Distributing Outside the Mac App Store

October 6, 2016

It is said that distributing apps outside the Mac App Store is safe from meddling by Apple, because they cannot impose arbitrary rules on you or remove your apps from sale. That is true, to an extent. However, the potential still exists for Apple to put you out of business, for all practical purposes. The power to do this resides in Gatekeeper. When a user downloads your app and launches it, Gatekeeper won't allow the app to run unless it was signed by a valid Developer ID certificate. There are ways to bypass Gatekeeper, so the Mac is not completely locked down like iOS, but Gatekeeper does present a seemingly impassable barrier to the average user, so without a valid Developer ID certificate, you are unlikely to be able to sell many copies of your app.

Developer ID certificates are provided to paid members of the Apple Developer Program (which currently costs $99 plus tax per year). There is no legitimate way to get Developer ID certs for free. A Developer ID cert expires a few years after it is issued, but you can continue to renew Developer ID as long as you remain in the Apple Developer Program. And there's the catch. If for some reason Apple decided, against your wishes, to permanently close your developer account, you are at best left with a Developer ID cert that will expire within a year or two.

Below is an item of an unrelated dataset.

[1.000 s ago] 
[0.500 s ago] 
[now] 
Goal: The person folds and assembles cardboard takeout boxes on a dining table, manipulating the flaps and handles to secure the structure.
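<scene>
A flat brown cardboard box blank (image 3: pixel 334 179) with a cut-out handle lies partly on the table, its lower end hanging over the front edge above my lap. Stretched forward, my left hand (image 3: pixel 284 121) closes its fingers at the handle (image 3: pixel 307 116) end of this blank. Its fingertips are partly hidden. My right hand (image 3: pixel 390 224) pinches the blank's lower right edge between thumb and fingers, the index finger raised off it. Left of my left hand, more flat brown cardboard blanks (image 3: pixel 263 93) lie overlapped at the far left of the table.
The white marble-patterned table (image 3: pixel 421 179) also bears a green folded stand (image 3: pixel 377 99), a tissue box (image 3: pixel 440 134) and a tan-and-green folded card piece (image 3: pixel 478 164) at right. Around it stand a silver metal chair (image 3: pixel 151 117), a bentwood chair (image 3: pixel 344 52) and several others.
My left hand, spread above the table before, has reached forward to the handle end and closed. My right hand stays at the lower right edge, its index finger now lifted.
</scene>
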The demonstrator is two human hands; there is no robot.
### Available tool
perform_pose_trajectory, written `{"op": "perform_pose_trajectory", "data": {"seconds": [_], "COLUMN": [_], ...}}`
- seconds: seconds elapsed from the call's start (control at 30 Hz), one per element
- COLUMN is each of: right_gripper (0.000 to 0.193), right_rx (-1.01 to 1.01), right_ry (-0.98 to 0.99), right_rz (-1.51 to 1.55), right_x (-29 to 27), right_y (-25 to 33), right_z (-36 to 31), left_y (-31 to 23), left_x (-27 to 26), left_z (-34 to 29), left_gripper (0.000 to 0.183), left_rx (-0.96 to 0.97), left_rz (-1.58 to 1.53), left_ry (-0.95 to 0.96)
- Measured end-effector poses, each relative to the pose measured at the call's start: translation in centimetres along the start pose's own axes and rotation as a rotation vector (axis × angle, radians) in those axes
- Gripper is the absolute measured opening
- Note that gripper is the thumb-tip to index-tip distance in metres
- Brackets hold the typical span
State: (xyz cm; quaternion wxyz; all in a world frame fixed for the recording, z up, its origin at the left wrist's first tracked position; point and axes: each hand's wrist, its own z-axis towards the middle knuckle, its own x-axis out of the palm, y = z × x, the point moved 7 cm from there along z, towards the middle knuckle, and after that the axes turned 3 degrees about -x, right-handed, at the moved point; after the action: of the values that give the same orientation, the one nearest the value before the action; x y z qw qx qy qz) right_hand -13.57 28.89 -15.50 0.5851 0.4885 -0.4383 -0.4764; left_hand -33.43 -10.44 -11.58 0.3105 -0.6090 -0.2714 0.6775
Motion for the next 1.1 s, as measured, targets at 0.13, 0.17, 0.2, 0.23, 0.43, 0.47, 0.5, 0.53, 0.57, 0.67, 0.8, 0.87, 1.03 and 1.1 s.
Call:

If Apple decided, in addition to closing your Apple Developer Program account, to also immediately revoke your Developer ID cert, then you're doomed. I'm not sure of the exact mechanism that Apple uses for passing along cert revocations to Mac users, whether it happens via normal security updates or some separate process, but we know that Apple has used the mechanism in the past against malware signed with Developer ID. Regardless of the mechanism, your potential customers will get the revocation sooner or later, and then Gatekeeper will block your apps. Fortunately, I am not aware of any instance where Apple has revoked a Developer ID cert that wasn't stolen by malware authors. The most likely scenario, then, is that Apple simply closes your Apple Developer Program account, preventing you from ever acquiring a new Developer ID cert after your current cert expires.

What are the consequences of an expired Developer ID cert? Apple outlines them on the certificates support page: "If your certificate expires, users can still download, install, and run versions of your Mac applications that were signed with this certificate. However, you will need a new certificate to sign updates and new applications." You don't have to take Apple's word for it, though, or even mine. This is fairly easy to test by advancing the system clock in Date & Time System Preferences to a date after your Developer ID cert expires. (It's probably best to reboot after doing this, to ensure that everything picks up the new date.)

In my testing, apps that were signed by a non-expired Developer ID cert are still allowed to run by Gatekeeper even if you download them after the cert expires. So you don't have to worry about old versions of your apps no longer being allowed to run because of an expired signing cert. (However, Gatekeeper requirements unrelated to cert expiration have changed in certain macOS updates, as explained in Technical Note TN2206, so there's no guarantee that your old versions will continue to run indefinitely. But the cert expiration should not be an issue.)

When it comes to updating your apps, an expired Developer ID cert is a serious problem. In my testing, I couldn't get either Xcode or /usr/bin/codesign to use an expired cert. Not even with the --timestamp=none argument. I suspect that the timestamp flag is irrelevant, because codesign seems to be failing at the beginning to even find an acceptable signing cert in the keychain. It didn't make a difference to change the Trust settings for the cert in Keychain Access to Always Trust. And it didn't make a difference to turn off OCSP and CRL in the Preferences of Keychain Access. Nothing I tried would make codesign use the expired Developer ID cert. I would be happy to be proved wrong by someone about this, but it does seem as though expiration completely prevents a Developer ID cert from being used for signing an app.

The only workaround I can think of for an expired Developer ID cert is to set your system clock back to before the expiration date when signing the app. This should work, as long as the clock change doesn't break anything else. Of course, you'd have to keep your clock in the past every time you make a build of your app. This may allow you to continue to use a Developer ID cert indefinitely for signing updates. Even if it works, though, it's not particularly convenient for app development. And if Apple got wind of your backdating, who knows whether they would take further measures to stop you, such as revocation.

While Developer ID distribution is indeed safer than the Mac App Store, there's an important sense in which you're still at Apple's mercy in any case. If your Apple Developer Program account is closed, then your days as an independent Mac developer may be numbered. The question now is, will Apple be tempted to abuse its power here? Let us pray it never comes to that. Because if it does, then divine intervention may be our only recourse.